→ WORK TASK:
Identify and copy all lines of the material where the string "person" is found.

→ RECORDS FOR PROCESSING:
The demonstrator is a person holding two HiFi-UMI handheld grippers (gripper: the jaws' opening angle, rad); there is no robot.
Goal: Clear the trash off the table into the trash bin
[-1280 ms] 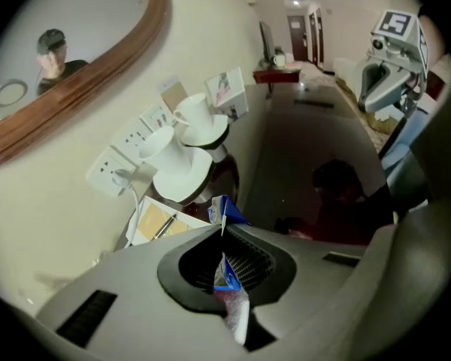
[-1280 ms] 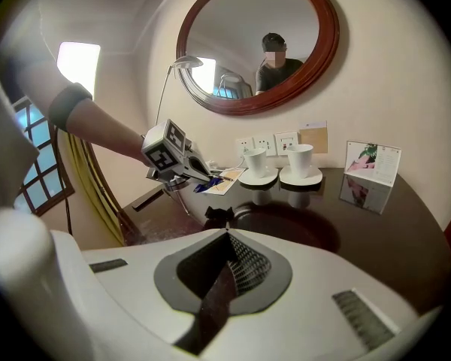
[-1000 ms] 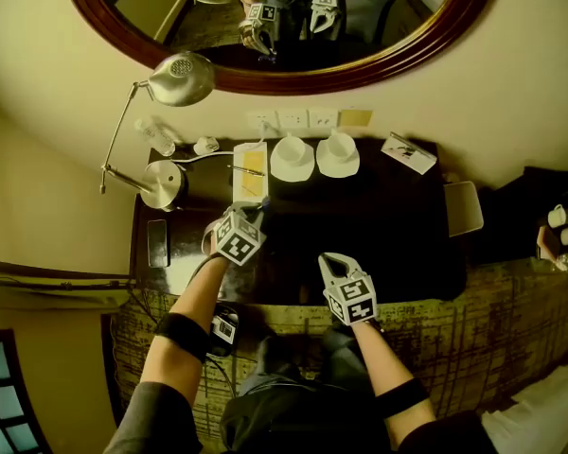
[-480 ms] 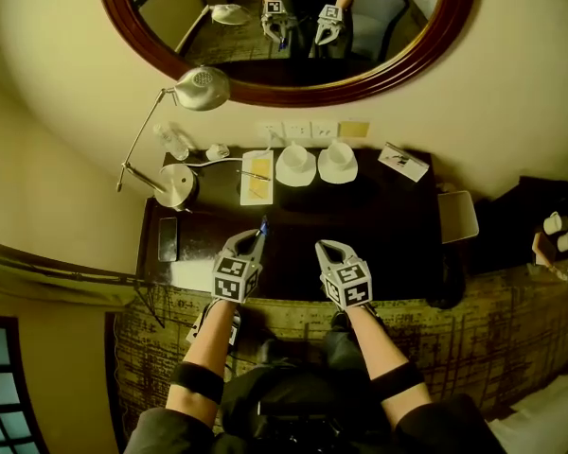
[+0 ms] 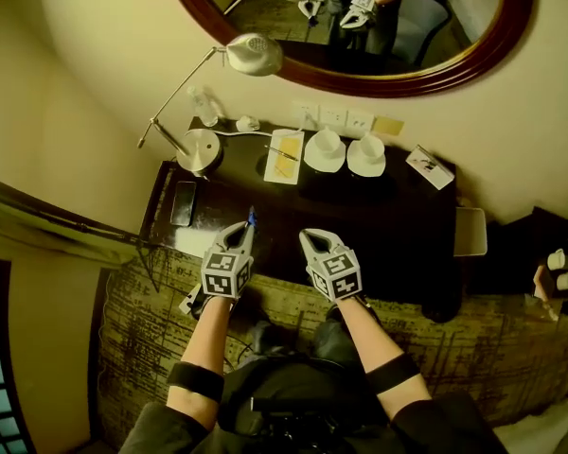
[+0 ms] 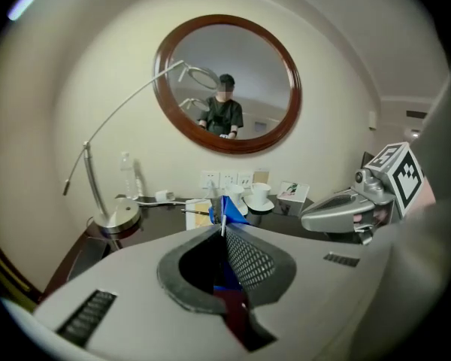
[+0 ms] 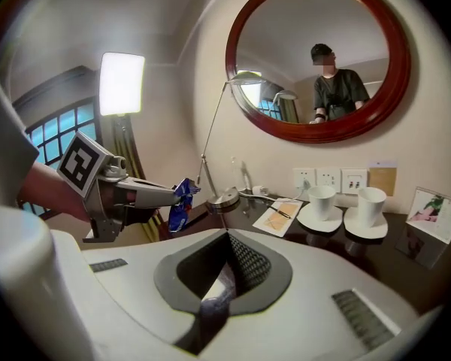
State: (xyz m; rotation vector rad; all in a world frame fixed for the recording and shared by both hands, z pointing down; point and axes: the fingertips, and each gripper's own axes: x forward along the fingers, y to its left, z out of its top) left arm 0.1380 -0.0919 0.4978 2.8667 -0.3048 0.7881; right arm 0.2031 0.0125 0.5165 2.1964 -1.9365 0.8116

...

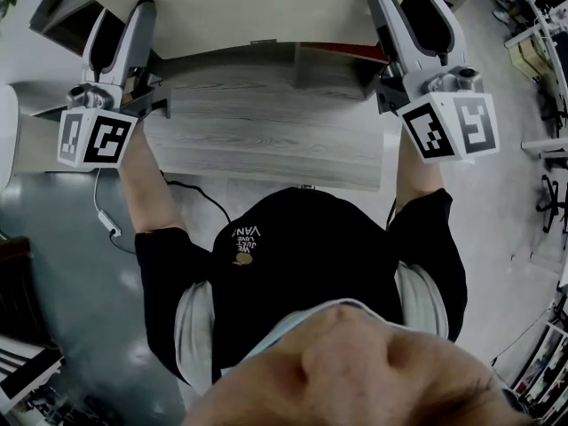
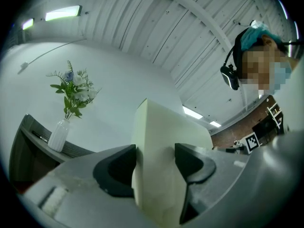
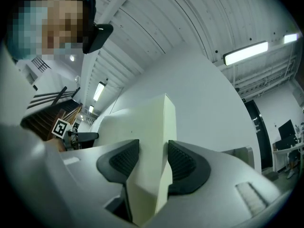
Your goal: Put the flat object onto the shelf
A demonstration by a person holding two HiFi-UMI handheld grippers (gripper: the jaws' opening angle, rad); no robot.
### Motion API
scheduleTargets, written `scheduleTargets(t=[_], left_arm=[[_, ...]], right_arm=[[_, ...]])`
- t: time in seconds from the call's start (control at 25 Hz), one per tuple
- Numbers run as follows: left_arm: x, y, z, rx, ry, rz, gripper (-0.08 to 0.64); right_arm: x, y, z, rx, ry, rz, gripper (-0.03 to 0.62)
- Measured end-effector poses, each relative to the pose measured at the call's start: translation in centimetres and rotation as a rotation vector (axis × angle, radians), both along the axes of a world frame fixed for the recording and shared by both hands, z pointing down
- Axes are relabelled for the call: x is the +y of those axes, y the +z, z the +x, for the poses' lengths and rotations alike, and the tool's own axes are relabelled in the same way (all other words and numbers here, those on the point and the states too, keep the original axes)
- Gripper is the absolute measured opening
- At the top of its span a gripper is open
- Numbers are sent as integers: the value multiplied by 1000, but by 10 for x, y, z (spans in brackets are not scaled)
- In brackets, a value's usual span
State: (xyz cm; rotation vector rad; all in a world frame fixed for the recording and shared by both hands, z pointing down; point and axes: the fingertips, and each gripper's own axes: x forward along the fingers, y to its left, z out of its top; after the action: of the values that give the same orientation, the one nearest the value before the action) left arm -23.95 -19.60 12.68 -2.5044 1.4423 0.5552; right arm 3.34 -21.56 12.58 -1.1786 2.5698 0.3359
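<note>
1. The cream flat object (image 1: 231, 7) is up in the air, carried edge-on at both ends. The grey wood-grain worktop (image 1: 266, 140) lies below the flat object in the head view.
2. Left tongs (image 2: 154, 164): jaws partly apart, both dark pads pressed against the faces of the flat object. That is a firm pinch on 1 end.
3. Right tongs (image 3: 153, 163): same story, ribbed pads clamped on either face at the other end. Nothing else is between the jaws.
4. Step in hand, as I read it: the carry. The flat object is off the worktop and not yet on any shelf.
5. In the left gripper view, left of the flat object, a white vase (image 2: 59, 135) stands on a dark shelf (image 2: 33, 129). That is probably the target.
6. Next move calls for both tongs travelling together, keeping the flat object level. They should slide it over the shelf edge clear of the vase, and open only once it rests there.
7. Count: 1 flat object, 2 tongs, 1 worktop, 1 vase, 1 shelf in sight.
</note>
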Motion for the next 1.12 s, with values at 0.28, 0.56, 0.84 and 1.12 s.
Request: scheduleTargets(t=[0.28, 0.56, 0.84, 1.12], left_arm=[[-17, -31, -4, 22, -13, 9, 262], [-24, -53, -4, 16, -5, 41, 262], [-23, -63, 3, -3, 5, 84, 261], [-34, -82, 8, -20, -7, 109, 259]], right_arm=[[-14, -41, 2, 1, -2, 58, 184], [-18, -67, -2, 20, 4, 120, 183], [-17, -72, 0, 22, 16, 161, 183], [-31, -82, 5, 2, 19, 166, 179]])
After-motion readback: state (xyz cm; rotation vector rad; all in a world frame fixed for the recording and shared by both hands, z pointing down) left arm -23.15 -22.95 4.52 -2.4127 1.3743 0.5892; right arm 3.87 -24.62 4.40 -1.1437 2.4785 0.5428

→ SOLUTION TO THIS TASK:
The demonstrator is a person holding two HiFi-UMI handheld grippers (gripper: the jaws' opening angle, rad); there is no robot.
A demonstration by a person holding two HiFi-UMI handheld grippers (gripper: the jaws' opening angle, rad); no robot.

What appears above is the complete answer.